9 over 2 = x +4 over 6
dont show work
To solve the equation 9/2 = x + 4/6 without showing the work, you need to isolate the variable x. This can be done as follows:
x = 9/2 - 4/6
x = 27/6 - 4/6
x = 23/6
To solve the equation 9/2 = x + 4/6, follow these steps:
1. Subtract 4/6 from both sides to isolate x:
9/2 - 4/6 = x
2. Simplify each fraction:
9/2 = 3/1 (since 6 is a multiple of 2, we can multiply the numerator and denominator of 4/6 by 2)
3. Perform the subtraction:
3/1 - 4/6 = x
4. Find a common denominator for the fractions on the right side:
The common denominator is 6.
5. Convert 3/1 to have a denominator of 6:
Multiply both the numerator and denominator of 3/1 by 6:
3/1 * 6/6 = 18/6
6. Rewrite the equation with the common denominator:
18/6 - 4/6 = x
7. Subtract the numerators:
18/6 - 4/6 = 14/6
8. Simplify the resulting fraction:
14/6 simplifies to 7/3.
Therefore, the solution to the equation 9/2 = x + 4/6 is x = 7/3.
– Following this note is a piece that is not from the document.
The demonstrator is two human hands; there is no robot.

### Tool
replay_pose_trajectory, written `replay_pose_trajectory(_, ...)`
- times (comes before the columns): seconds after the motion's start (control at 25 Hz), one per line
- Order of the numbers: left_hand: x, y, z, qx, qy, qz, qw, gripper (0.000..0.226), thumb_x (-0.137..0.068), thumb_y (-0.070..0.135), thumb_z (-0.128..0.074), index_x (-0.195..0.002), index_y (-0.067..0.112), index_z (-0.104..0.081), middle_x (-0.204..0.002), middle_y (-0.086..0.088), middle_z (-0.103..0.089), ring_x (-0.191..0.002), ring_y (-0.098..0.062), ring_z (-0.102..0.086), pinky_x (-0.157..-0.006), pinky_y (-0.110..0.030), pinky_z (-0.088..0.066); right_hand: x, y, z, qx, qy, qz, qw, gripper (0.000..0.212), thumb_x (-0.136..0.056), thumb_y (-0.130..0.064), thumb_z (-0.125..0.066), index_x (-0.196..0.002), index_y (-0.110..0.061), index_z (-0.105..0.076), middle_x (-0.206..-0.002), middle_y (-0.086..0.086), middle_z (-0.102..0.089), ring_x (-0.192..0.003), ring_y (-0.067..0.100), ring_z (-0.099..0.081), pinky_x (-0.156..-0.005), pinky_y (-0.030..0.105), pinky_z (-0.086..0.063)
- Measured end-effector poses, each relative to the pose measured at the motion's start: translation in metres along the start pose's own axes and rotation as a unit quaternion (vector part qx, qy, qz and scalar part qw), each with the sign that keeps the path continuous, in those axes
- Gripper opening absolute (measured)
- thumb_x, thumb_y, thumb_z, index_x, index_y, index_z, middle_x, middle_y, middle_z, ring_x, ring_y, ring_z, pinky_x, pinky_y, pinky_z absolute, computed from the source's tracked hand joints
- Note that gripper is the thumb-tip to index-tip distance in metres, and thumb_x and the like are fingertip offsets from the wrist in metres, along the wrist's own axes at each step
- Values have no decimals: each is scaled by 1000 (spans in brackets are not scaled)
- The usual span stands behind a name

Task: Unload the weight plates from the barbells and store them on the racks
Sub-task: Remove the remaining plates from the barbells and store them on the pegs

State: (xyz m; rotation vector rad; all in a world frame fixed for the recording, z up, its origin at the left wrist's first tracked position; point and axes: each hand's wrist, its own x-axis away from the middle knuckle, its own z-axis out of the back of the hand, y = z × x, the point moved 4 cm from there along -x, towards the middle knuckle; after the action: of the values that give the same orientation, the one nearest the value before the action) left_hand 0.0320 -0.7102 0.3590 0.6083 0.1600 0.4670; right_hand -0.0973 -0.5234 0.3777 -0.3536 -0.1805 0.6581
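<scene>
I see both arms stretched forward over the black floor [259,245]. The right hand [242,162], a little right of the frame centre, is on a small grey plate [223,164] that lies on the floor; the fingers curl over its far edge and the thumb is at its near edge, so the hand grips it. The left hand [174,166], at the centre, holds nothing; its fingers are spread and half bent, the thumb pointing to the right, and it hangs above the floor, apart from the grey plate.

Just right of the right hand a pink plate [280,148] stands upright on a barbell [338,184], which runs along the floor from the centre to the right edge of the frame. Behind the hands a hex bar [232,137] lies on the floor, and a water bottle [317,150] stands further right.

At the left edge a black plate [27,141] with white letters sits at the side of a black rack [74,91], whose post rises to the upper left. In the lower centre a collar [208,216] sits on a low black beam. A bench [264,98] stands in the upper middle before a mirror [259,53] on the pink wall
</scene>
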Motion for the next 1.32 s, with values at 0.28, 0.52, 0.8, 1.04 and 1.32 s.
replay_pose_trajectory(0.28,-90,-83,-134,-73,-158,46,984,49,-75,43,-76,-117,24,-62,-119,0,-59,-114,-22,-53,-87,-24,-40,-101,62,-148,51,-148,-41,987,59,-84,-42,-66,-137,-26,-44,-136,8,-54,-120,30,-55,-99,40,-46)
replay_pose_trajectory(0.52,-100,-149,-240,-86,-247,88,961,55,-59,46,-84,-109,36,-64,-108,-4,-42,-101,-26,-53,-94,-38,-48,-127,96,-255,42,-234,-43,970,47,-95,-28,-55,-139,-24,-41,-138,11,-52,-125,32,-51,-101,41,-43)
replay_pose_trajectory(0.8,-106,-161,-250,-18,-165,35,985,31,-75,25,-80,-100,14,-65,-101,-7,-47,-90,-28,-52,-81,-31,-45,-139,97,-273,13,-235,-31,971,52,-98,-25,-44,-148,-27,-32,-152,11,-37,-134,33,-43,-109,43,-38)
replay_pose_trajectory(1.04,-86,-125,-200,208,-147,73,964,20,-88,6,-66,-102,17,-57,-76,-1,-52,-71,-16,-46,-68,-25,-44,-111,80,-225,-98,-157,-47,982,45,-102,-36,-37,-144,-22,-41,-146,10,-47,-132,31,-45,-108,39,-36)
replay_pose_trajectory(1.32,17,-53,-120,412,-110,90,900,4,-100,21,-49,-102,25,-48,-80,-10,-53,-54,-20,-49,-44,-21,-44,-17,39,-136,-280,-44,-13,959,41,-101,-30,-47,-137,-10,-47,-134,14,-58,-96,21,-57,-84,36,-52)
To find the value of x in the equation: 9/2 = x + 4/6
We can start by getting rid of the fraction on the right side of the equation. We need to find a common denominator for 2 and 6. The common denominator here is 6.
So, we can rewrite the equation as:
9/2 = x + (4/6) * (2/2)
Simplifying this gives us:
9/2 = x + 8/12
Now, we can add x to both sides of the equation to isolate the variable x:
9/2 - 8/12 = x + 8/12 - 8/12
To simplify further, we need to find a common denominator for 2 and 12, which is 12.
So, we have:
(9/2) * (6/6) - (8/12) = x
Simplifying gives us:
54/12 - 8/12 = x
46/12 = x
And there, we have found the value of x in the equation as 46/12.